■ How to complete this task ■
Make an exact copy of all the data.

↓

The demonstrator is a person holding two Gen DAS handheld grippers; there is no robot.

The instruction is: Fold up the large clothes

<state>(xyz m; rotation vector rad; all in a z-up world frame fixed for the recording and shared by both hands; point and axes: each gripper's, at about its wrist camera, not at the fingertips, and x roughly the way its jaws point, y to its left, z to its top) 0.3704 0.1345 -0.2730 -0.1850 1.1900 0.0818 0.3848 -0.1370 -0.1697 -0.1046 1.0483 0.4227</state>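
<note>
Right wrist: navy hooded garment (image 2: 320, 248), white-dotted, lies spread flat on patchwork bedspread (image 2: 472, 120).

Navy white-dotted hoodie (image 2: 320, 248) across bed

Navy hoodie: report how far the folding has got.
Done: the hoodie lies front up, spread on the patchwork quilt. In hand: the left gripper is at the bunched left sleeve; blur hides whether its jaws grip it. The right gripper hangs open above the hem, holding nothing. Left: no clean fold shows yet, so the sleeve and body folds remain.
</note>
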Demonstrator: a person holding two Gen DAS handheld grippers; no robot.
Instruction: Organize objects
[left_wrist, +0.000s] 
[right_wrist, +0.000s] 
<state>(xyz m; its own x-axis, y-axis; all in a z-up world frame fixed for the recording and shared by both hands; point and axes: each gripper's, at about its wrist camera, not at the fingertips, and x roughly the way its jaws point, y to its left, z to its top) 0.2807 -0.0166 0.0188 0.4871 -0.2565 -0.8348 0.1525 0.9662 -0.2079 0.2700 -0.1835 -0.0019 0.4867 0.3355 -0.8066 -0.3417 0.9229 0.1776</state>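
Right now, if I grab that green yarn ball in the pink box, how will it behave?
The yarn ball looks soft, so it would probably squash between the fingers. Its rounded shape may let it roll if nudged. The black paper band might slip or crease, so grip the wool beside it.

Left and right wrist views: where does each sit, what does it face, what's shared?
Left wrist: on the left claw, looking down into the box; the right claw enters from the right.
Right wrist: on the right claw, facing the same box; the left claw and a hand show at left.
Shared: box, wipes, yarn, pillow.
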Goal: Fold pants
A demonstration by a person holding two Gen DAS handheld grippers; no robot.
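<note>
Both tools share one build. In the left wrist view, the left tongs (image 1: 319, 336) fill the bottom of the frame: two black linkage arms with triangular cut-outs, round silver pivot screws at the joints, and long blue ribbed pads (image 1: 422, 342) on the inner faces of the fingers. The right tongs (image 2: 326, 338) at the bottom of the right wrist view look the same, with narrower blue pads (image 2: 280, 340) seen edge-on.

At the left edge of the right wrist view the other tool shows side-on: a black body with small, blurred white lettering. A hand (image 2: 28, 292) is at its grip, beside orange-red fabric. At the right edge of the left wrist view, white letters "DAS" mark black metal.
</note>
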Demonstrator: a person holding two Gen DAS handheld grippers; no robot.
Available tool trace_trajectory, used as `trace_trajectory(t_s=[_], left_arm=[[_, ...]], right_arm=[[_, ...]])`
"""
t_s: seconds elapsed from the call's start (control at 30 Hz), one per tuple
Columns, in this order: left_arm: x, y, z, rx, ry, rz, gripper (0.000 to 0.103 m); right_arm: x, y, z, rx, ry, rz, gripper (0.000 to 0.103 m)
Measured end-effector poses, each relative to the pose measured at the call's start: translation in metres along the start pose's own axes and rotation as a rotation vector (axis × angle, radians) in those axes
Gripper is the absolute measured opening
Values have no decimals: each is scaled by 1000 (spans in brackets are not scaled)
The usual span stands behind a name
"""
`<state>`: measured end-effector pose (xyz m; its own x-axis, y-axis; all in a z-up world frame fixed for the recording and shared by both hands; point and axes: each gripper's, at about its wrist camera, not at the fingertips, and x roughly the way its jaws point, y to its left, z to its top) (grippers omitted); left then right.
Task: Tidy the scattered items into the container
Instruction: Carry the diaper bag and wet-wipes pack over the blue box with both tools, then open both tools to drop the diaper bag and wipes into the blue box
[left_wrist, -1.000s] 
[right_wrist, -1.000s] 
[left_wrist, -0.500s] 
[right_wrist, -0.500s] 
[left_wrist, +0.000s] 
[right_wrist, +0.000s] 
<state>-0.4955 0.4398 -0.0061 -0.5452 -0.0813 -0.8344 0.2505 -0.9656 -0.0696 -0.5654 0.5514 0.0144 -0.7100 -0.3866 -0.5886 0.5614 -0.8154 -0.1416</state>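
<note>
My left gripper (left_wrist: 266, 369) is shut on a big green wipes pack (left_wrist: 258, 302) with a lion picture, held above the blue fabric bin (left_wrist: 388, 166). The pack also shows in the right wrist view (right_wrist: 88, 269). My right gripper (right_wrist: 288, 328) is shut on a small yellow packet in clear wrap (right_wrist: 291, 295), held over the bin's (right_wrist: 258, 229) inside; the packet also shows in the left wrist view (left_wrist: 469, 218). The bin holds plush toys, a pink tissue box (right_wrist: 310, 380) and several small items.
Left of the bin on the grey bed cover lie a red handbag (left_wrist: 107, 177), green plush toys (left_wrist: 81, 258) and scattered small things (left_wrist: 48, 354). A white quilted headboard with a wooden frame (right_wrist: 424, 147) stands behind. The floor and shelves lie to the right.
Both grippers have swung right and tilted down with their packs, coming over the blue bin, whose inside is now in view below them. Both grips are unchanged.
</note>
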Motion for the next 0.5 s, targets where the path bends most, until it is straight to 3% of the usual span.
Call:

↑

■ Solution for this problem ■
The demonstrator is a person holding two Gen DAS handheld grippers; there is no robot.

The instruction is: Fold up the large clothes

<state>(xyz m; rotation vector rad; all in a z-up world frame fixed for the recording and shared by both hands; point and axes: each gripper's, at about its wrist camera, not at the fingertips, and x roughly the way its jaws point, y to its left, z to its top) 0.3704 0.1345 -0.2730 -0.1850 1.1900 0.0818 0.3848 -0.1370 -0.1697 -0.1046 1.0483 0.4227</state>
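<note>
Right wrist: navy hooded garment (image 2: 320, 248), white-dotted, lies spread flat on patchwork bedspread (image 2: 472, 120).

Navy white-dotted hoodie (image 2: 320, 248) across bed

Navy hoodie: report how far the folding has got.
Done: the hoodie lies front up, spread on the patchwork quilt. In hand: the left gripper is at the bunched left sleeve; blur hides whether its jaws grip it. The right gripper hangs open above the hem, holding nothing. Left: no clean fold shows yet, so the sleeve and body folds remain.
</note>
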Demonstrator: a person holding two Gen DAS handheld grippers; no robot.
Instruction: Organize objects
[left_wrist, +0.000s] 
[right_wrist, +0.000s] 
<state>(xyz m; its own x-axis, y-axis; all in a z-up world frame fixed for the recording and shared by both hands; point and axes: each gripper's, at about its wrist camera, not at the fingertips, and x roughly the way its jaws point, y to its left, z to its top) 0.2807 -0.0166 0.0188 0.4871 -0.2565 -0.8348 0.1525 0.9662 -0.2079 0.2700 -0.1835 -0.0019 0.4867 0.3355 -0.8066 -0.3417 0.9229 0.1776</state>
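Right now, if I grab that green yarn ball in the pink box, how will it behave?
The yarn ball looks soft, so it would probably squash between the fingers. Its rounded shape may let it roll if nudged. The black paper band might slip or crease, so grip the wool beside it.

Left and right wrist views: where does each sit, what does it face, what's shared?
Left wrist: on the left claw, looking down into the box; the right claw enters from the right.
Right wrist: on the right claw, facing the same box; the left claw and a hand show at left.
Shared: box, wipes, yarn, pillow.
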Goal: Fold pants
A demonstration by a person holding two Gen DAS handheld grippers; no robot.
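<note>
Both tools share one build. In the left wrist view, the left tongs (image 1: 319, 336) fill the bottom of the frame: two black linkage arms with triangular cut-outs, round silver pivot screws at the joints, and long blue ribbed pads (image 1: 422, 342) on the inner faces of the fingers. The right tongs (image 2: 326, 338) at the bottom of the right wrist view look the same, with narrower blue pads (image 2: 280, 340) seen edge-on.

At the left edge of the right wrist view the other tool shows side-on: a black body with small, blurred white lettering. A hand (image 2: 28, 292) is at its grip, beside orange-red fabric. At the right edge of the left wrist view, white letters "DAS" mark black metal.
</note>
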Demonstrator: a person holding two Gen DAS handheld grippers; no robot.
Available tool trace_trajectory, used as `trace_trajectory(t_s=[_], left_arm=[[_, ...]], right_arm=[[_, ...]])`
"""
t_s: seconds elapsed from the call's start (control at 30 Hz), one per tuple
Columns, in this order: left_arm: x, y, z, rx, ry, rz, gripper (0.000 to 0.103 m); right_arm: x, y, z, rx, ry, rz, gripper (0.000 to 0.103 m)
Measured end-effector poses, each relative to the pose measured at the call's start: translation in metres along the start pose's own axes and rotation as a rotation vector (axis × angle, radians) in those axes
Gripper is the absolute measured opening
Values have no decimals: each is scaled by 1000 (spans in brackets are not scaled)
The usual span stands behind a name
"""
`<state>`: measured end-effector pose (xyz m; its own x-axis, y-axis; all in a z-up world frame fixed for the recording and shared by both hands; point and axes: each gripper's, at about its wrist camera, not at the fingertips, and x roughly the way its jaws point, y to its left, z to its top) (grippers omitted); left then right.
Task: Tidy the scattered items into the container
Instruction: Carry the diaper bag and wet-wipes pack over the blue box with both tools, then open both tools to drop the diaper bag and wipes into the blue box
[left_wrist, -1.000s] 
[right_wrist, -1.000s] 
[left_wrist, -0.500s] 
[right_wrist, -0.500s] 
[left_wrist, +0.000s] 
[right_wrist, +0.000s] 
<state>-0.4955 0.4398 -0.0061 -0.5452 -0.0813 -0.8344 0.2505 -0.9656 -0.0696 -0.5654 0.5514 0.0144 -0.7100 -0.3866 -0.5886 0.5614 -0.8154 -0.1416</state>
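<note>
My left gripper (left_wrist: 266, 369) is shut on a big green wipes pack (left_wrist: 258, 302) with a lion picture, held above the blue fabric bin (left_wrist: 388, 166). The pack also shows in the right wrist view (right_wrist: 88, 269). My right gripper (right_wrist: 288, 328) is shut on a small yellow packet in clear wrap (right_wrist: 291, 295), held over the bin's (right_wrist: 258, 229) inside; the packet also shows in the left wrist view (left_wrist: 469, 218). The bin holds plush toys, a pink tissue box (right_wrist: 310, 380) and several small items.
Left of the bin on the grey bed cover lie a red handbag (left_wrist: 107, 177), green plush toys (left_wrist: 81, 258) and scattered small things (left_wrist: 48, 354). A white quilted headboard with a wooden frame (right_wrist: 424, 147) stands behind. The floor and shelves lie to the right.
Both grippers have swung right and tilted down with their packs, coming over the blue bin, whose inside is now in view below them. Both grips are unchanged.
</note>
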Motion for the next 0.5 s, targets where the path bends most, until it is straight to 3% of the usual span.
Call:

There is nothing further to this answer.